▶ [Task objective]:
From the line with "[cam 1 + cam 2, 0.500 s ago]" to the line with "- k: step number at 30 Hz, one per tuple", retype every line exactly, including those two, and leave out the rest of the data below.

▶ [Supplied material]:
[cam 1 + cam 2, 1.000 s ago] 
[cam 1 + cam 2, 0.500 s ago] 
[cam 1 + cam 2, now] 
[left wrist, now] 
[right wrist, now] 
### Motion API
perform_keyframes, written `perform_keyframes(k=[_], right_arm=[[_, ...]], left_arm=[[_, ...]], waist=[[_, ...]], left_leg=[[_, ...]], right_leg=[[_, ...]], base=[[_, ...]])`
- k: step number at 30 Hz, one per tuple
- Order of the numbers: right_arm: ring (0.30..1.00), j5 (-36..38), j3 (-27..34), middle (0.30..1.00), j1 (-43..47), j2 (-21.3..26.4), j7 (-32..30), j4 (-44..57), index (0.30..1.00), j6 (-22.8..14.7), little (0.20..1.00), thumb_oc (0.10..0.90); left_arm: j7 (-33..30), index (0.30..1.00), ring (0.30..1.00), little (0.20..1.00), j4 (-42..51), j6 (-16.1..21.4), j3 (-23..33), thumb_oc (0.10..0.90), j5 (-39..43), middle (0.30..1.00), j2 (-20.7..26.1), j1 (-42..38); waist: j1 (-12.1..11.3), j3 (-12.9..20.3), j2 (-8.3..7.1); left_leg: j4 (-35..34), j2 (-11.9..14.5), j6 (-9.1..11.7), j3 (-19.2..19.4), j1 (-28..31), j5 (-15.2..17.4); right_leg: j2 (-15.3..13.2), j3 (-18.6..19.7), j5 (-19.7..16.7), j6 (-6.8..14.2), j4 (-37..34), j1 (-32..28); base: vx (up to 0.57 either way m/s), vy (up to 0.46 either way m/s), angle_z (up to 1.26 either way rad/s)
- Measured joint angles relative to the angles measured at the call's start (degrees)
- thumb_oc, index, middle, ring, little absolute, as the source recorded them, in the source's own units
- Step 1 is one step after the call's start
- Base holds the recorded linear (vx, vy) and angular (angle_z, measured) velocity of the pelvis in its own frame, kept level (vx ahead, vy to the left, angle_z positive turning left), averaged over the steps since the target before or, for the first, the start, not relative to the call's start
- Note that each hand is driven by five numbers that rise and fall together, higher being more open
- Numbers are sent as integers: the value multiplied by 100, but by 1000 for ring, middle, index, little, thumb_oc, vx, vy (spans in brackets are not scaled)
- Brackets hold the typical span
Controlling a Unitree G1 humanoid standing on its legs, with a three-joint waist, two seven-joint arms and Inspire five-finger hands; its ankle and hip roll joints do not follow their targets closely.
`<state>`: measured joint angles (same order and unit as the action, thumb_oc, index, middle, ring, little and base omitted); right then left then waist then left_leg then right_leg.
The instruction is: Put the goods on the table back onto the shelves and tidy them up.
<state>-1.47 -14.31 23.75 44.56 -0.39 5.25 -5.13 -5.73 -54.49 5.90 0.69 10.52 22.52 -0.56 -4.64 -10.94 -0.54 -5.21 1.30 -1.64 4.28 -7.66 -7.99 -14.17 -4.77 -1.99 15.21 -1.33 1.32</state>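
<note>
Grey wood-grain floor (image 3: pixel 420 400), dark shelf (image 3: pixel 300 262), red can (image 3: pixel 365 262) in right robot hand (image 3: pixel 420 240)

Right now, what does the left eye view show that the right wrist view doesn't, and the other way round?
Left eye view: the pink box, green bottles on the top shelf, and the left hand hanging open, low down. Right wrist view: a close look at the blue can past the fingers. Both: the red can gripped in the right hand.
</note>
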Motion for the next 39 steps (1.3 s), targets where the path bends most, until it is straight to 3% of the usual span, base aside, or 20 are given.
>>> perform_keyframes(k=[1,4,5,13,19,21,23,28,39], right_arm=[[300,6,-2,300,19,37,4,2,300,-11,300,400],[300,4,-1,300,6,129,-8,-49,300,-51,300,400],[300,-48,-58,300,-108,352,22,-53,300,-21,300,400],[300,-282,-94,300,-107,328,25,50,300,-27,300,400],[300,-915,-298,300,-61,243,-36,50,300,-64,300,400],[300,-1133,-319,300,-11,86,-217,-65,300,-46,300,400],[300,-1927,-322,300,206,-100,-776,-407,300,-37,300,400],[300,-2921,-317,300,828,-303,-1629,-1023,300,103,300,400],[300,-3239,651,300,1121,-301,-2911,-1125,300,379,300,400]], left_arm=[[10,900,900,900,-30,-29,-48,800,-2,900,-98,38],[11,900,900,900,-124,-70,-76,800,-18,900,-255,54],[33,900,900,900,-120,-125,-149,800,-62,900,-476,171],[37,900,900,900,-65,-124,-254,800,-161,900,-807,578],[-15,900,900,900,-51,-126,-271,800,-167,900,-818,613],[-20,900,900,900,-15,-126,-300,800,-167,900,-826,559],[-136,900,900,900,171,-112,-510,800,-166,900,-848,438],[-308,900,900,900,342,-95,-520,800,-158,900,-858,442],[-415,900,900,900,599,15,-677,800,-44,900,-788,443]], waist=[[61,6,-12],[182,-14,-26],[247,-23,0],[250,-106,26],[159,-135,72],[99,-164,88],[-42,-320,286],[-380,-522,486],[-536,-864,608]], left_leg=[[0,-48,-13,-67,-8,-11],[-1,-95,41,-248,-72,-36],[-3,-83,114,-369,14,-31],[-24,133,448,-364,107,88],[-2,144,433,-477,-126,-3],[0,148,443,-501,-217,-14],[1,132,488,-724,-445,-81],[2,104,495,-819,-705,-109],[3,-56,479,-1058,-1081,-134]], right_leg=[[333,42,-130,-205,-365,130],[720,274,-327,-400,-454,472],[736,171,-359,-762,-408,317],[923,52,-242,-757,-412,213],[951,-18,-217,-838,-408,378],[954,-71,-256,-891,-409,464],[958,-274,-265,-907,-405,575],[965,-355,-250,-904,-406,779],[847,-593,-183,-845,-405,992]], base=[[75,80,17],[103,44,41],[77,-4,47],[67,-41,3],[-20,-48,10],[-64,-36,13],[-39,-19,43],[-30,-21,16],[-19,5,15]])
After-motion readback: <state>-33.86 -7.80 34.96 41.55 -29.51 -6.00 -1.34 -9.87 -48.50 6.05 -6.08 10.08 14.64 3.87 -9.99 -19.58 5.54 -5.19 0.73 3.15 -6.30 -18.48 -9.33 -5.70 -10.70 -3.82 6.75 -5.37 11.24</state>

▶ [Written solution]:
[cam 1 + cam 2, 0.500 s ago] 
[cam 1 + cam 2, now] 
[left wrist, now] 
[right wrist, now] 
### Motion API
perform_keyframes, written `perform_keyframes(k=[_], right_arm=[[_, ...]], left_arm=[[_, ...]], waist=[[_, ...]], left_leg=[[_, ...]], right_leg=[[_, ...]], base=[[_, ...]])`
- k: step number at 30 Hz, one per tuple

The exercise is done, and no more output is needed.